Although they do not correspond to any particular observable stars visible in the night sky, they are described in similar terms to observable astronomical objects with the actual influence of any particular symbolic star at a given moment involving multiple cosmic factors, including its relationship to other such "stars" (whether in harmony or in opposition), its phase (ascendant or descendant), its aspect, and the time of its apogee, in addition its relationship to the Five Phases and Yin and Yang which are also used to characterise the influence of observable celestial objects such as the seven luminaries.

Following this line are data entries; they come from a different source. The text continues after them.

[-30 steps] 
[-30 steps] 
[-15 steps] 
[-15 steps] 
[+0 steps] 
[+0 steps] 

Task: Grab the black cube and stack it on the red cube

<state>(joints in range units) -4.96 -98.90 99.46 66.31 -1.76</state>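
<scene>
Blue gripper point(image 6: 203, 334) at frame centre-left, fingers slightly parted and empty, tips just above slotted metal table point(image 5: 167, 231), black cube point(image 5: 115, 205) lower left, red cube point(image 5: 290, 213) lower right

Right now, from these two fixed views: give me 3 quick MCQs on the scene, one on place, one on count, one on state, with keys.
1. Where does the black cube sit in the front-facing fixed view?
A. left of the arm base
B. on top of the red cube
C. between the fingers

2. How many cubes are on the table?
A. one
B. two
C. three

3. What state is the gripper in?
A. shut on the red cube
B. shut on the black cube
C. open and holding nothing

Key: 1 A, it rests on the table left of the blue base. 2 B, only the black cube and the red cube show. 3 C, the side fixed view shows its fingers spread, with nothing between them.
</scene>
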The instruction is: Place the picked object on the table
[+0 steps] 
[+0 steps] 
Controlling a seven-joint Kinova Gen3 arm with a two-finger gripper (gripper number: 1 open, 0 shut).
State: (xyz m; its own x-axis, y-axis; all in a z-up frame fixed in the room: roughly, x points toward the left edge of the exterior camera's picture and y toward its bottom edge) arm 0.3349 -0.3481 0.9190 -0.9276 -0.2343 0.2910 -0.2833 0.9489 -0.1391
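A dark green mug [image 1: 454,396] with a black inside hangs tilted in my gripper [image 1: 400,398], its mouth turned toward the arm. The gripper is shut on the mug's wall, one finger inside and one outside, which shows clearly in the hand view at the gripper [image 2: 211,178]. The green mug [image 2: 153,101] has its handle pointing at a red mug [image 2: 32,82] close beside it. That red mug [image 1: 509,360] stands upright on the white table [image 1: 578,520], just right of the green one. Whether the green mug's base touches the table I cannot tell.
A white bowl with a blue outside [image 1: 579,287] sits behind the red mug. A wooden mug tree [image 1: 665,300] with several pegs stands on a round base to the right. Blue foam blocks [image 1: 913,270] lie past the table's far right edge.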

The term "shén shā" is sometimes translated literally as "gods and devils", but in-fact they do not relate to any ghosts or celestial beings; in this case, shen (神) means beneficial influence and sha (煞) means baleful influence.

The calculation of the symbolic stars is logically connected to the Na Yin (納音) melodic elements theory, Ten Gods (十神) theory, Twelve Gods of Longevity (长生十二神), etc. The symbolic stars are like the “leaves” of the heavenly stems and earthly branches in the big tree of Chinese astrology and can provide a very specific information in the horoscope analysis.

The symbolic stars are used in many methods of Chinese astrology and metaphysics: Four Pillars of Destiny, Zi wei dou shu, Da Liu Ren, Feng Shui, Wen Wang Gua.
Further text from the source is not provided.